• Problem description: When the line containing "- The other" is found in the data below, copy it and each line after it through the line containing "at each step", exactly and with no others.

START Entries provided

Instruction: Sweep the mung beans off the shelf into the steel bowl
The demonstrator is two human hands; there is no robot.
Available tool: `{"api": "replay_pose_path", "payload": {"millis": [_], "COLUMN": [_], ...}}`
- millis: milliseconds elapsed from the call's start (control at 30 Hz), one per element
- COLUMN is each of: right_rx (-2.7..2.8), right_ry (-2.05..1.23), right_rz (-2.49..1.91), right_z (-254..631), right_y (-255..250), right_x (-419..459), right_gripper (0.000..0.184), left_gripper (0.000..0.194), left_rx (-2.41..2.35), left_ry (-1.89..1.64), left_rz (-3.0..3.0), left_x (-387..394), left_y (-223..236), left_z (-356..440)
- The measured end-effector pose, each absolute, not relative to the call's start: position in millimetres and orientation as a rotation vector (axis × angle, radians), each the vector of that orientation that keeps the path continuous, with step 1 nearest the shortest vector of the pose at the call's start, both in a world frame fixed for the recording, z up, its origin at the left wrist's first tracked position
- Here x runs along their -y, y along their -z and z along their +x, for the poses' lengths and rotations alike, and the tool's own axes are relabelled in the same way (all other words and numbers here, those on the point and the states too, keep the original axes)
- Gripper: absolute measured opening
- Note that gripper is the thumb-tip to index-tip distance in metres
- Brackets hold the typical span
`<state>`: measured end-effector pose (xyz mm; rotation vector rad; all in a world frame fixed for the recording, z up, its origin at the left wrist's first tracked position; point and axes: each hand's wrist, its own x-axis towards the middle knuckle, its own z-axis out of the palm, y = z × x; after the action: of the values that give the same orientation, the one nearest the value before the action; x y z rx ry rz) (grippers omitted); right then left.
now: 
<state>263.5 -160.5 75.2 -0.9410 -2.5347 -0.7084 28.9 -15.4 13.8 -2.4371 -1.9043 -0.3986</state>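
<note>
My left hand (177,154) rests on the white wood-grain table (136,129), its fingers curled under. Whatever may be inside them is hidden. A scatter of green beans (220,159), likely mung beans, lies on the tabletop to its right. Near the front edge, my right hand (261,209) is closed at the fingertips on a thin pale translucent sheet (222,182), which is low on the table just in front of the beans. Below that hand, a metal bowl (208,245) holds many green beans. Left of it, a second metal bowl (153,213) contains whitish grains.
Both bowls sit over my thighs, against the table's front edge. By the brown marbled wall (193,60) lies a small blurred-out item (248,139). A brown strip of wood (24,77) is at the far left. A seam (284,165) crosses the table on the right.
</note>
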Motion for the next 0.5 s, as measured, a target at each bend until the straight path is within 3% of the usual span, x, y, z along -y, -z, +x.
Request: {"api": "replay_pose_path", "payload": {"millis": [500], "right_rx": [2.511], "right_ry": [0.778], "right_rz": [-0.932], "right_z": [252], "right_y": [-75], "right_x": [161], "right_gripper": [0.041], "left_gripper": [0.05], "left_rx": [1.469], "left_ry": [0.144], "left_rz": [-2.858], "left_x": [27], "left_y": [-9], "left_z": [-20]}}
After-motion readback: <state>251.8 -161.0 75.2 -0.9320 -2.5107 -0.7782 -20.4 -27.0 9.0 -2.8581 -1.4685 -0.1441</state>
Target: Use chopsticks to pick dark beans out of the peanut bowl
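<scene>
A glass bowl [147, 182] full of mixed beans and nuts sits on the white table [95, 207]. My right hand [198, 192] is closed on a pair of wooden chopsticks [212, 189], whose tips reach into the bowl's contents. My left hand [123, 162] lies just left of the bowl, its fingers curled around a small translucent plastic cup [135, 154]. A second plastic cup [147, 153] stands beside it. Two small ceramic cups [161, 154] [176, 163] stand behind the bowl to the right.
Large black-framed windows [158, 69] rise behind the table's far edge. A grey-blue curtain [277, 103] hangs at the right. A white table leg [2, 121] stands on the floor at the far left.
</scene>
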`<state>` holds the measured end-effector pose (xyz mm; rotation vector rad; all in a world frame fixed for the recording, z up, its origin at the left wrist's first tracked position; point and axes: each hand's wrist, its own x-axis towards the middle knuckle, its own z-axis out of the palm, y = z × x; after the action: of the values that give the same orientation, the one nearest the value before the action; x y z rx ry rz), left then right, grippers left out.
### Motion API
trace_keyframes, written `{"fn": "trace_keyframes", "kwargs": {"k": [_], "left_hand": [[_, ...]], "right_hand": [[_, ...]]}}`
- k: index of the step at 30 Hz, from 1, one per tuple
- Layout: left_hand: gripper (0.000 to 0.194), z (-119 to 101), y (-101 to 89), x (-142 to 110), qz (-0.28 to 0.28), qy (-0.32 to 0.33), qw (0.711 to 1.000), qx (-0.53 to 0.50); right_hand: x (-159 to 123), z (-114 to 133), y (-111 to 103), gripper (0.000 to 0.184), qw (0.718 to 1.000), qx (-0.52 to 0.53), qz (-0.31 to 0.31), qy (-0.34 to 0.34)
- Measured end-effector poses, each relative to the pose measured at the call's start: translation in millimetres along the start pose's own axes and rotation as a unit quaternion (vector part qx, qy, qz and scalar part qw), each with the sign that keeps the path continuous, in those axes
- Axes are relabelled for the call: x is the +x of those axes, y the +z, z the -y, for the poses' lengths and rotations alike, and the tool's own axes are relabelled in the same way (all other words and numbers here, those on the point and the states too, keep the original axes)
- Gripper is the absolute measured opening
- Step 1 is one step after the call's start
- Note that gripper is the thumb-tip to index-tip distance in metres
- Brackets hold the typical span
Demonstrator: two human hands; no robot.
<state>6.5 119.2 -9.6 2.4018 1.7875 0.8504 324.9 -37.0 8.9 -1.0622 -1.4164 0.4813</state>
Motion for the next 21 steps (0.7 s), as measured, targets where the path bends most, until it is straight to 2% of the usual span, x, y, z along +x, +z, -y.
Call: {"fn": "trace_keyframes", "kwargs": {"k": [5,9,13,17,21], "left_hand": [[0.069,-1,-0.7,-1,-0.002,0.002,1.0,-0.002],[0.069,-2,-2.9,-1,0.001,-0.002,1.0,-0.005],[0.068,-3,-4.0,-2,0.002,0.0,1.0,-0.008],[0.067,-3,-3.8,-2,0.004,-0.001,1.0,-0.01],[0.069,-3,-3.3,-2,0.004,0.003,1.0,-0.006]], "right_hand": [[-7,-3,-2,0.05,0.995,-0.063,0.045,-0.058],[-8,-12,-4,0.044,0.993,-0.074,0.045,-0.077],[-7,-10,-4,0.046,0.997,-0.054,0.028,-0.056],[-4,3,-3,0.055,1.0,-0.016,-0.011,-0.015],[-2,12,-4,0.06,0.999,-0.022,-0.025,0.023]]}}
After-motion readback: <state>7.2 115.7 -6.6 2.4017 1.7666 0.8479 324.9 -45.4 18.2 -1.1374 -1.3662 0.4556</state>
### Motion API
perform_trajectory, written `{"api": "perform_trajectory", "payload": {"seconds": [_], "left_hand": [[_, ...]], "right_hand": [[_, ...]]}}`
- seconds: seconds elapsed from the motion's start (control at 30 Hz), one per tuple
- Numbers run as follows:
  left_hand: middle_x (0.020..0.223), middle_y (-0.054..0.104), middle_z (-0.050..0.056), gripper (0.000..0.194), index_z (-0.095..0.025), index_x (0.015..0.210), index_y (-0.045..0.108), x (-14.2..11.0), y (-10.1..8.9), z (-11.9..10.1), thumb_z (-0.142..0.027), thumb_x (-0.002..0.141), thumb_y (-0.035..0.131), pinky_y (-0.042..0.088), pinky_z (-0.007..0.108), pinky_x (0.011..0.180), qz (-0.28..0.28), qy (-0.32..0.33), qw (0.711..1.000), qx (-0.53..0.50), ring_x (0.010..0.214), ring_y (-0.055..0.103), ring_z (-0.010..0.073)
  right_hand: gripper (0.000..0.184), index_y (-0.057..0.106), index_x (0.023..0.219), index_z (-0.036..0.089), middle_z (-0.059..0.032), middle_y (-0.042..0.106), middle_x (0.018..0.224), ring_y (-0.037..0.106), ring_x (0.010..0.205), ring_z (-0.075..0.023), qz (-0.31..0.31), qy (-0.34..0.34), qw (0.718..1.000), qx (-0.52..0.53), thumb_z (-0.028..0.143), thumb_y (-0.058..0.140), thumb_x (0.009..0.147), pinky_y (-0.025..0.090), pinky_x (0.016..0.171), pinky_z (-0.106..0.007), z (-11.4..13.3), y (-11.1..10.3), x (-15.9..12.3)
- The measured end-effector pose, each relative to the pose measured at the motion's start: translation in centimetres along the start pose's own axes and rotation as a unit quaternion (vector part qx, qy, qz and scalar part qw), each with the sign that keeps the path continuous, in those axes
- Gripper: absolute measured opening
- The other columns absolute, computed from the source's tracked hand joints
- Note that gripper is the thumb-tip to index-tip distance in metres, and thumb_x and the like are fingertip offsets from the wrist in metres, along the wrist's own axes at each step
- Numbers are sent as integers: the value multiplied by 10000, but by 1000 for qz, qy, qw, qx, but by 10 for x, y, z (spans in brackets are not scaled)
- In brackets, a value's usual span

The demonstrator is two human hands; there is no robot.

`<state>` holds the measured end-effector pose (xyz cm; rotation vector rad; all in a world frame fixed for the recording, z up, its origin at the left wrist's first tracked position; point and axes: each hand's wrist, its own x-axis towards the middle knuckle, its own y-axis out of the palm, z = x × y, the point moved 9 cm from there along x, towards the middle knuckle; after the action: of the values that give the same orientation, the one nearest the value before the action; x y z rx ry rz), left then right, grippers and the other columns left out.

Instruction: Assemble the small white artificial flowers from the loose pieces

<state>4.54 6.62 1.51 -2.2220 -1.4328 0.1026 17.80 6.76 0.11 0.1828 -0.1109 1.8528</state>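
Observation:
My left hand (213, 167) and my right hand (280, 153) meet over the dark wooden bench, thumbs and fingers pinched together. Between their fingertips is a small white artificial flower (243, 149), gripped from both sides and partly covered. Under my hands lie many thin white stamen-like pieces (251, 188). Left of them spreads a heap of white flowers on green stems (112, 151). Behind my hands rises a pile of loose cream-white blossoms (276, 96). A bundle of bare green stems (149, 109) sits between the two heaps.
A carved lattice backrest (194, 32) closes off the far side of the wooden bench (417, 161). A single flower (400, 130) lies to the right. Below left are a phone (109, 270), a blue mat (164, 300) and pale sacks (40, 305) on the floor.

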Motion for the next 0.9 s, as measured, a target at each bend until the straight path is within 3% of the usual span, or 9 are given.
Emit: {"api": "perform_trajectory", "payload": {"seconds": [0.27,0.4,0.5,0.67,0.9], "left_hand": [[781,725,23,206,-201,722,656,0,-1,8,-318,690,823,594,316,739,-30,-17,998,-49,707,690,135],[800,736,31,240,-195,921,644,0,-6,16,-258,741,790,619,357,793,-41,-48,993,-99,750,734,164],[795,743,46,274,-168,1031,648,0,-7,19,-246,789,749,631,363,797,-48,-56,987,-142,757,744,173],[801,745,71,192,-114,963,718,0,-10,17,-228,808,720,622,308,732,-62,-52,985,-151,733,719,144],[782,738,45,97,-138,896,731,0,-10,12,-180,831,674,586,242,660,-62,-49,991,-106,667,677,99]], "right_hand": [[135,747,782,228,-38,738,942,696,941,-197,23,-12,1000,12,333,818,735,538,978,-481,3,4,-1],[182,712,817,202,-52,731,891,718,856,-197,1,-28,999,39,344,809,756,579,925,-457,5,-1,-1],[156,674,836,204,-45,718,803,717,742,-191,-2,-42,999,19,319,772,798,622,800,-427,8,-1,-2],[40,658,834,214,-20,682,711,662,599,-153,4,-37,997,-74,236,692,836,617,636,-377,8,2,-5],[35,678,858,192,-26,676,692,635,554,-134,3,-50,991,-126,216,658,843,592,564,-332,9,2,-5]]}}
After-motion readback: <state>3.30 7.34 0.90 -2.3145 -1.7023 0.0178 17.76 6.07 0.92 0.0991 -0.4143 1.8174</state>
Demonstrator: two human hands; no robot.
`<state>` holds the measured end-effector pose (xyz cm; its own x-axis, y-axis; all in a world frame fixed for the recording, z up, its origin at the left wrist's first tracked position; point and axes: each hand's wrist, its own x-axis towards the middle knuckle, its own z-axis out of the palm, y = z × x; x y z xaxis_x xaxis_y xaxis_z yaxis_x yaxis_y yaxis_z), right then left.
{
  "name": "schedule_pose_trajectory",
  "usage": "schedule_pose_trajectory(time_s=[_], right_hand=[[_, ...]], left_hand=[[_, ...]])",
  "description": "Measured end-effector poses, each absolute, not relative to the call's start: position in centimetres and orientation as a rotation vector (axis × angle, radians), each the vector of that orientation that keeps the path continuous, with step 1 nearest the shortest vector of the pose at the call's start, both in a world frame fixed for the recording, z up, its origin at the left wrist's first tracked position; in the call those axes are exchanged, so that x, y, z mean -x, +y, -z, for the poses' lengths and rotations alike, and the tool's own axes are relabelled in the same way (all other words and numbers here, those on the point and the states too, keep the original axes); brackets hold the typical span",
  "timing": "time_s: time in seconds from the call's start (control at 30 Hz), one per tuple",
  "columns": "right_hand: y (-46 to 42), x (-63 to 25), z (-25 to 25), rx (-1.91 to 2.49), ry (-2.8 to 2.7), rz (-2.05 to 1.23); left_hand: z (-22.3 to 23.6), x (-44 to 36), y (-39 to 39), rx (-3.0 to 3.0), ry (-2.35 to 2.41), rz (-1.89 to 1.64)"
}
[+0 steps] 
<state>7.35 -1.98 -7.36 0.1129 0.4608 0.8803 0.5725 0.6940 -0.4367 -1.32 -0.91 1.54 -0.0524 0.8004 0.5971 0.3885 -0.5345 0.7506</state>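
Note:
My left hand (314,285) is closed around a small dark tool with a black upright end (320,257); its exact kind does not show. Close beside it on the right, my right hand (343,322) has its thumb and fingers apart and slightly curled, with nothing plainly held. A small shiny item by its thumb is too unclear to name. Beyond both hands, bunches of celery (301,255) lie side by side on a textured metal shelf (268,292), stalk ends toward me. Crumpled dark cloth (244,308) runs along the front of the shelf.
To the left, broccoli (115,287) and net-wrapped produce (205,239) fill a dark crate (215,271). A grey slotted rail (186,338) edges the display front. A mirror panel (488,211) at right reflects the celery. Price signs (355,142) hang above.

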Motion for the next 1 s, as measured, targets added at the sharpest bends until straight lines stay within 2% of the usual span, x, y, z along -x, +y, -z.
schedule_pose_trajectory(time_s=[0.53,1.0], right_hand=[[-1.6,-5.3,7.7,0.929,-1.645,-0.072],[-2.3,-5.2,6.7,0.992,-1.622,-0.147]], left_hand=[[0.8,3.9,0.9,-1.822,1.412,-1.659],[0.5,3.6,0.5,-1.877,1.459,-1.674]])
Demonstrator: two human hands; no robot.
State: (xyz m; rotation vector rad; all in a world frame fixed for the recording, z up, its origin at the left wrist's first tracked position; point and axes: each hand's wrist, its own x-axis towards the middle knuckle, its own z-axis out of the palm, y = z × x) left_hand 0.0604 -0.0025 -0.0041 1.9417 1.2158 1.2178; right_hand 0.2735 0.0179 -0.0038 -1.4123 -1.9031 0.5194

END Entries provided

• Your solution:
- The other columns absolute, computed from the source's tracked hand joints
- Note that gripper is the thumb-tip to index-tip distance in metres, and thumb_x and the like are fingertip offsets from the wrist in metres, along the wrist's own axes at each step

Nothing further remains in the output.